Lehkonen received the maximum two-way contract allowed for first-time signees: an average annual value of $925,000 in the NHL/$70,000 in the AHL for the next  three years. He will also earn a max signing bonus as part of each season's total at the official start of each league year on July 1.

(Note: because both players have their 21st birthday this year, the contracts are not eligible to slide, and will begin this year no matter how many NHL games they play.)

The first year of each contract (the upcoming 2016-17 season), includes a games-played performance bonus — a portion of the total amount which will only be paid if a player plays a certain number of games in the NHL and/or the AHL in a season — of $257,500. Réway has an additional $182,500 bonus for his second year.

That type of bonus is common on ELCs to incentivize players to develop in North America on the AHL team. Given that Lehkonen has a contract with the defending SHL champion, he will likely decide to forgo that $257,500 payment and return to Sweden if the NHL isn't in the cards this year. Réway, who bounced around a few leagues in 2015-16, with reports of interest from a few others, has chosen to take the Habs up on that offer, and will play in Canada next season, even if that means joining the St. John's IceCaps.

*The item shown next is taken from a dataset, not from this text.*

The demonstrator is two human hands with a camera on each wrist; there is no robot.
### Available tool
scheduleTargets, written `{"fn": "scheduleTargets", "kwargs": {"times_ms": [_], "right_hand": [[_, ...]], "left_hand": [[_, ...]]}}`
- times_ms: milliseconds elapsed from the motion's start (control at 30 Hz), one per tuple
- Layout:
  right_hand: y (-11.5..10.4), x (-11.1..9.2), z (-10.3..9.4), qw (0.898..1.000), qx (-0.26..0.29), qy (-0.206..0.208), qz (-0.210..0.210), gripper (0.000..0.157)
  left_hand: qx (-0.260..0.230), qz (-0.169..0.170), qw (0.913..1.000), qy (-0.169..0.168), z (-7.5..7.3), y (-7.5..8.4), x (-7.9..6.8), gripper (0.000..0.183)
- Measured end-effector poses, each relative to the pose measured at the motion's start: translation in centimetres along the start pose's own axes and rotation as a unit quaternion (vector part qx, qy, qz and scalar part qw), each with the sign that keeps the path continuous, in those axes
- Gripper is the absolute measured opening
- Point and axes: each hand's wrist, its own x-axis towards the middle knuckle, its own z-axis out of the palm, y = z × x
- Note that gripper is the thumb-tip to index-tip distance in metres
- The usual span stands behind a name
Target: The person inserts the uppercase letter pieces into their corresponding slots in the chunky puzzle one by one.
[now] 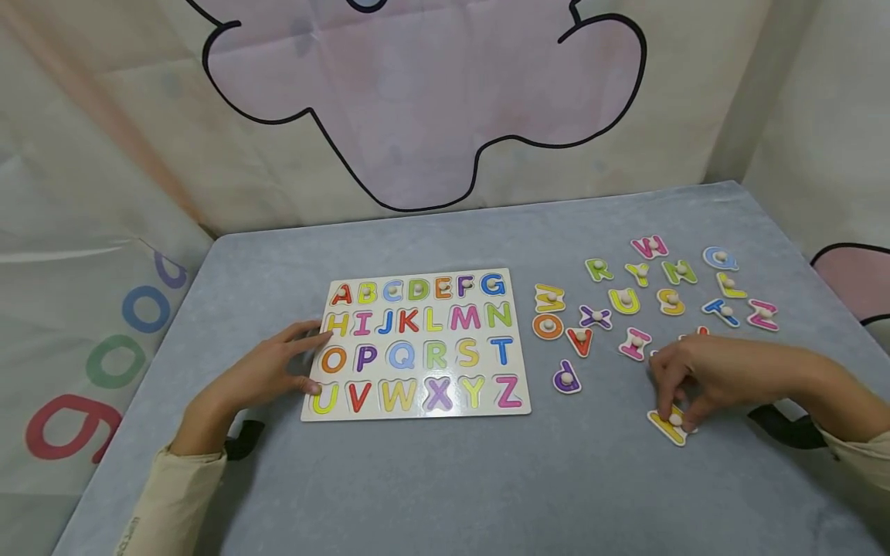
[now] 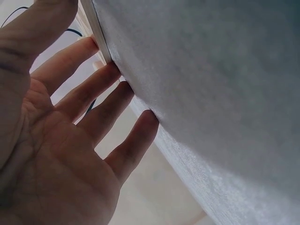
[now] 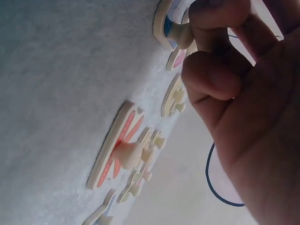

Because part of each salary is tied up in performance bonuses, which are disregarded when calculating a contract's salary cap hit, rather than matching the AAV of $925,000 and $853,333 for Lehkonen and Réway, respectively, the cap space allotments will actually be $839,167 for Lehkonen if he were to play with the Canadiens for the whole season in any of those three contracted years, and $706,667 for Réway.

Together, the two players would take up about $1.55 million on the NHL roster; about what the team will pay P.-A. Parenteau in buyout funds for the year. It's unlikely that both players make the team out of training camp, with Lehkonen having the upper hand to do so, but now that they are under contract, the odds of seeing them in a Habs sweater at some point this season are good.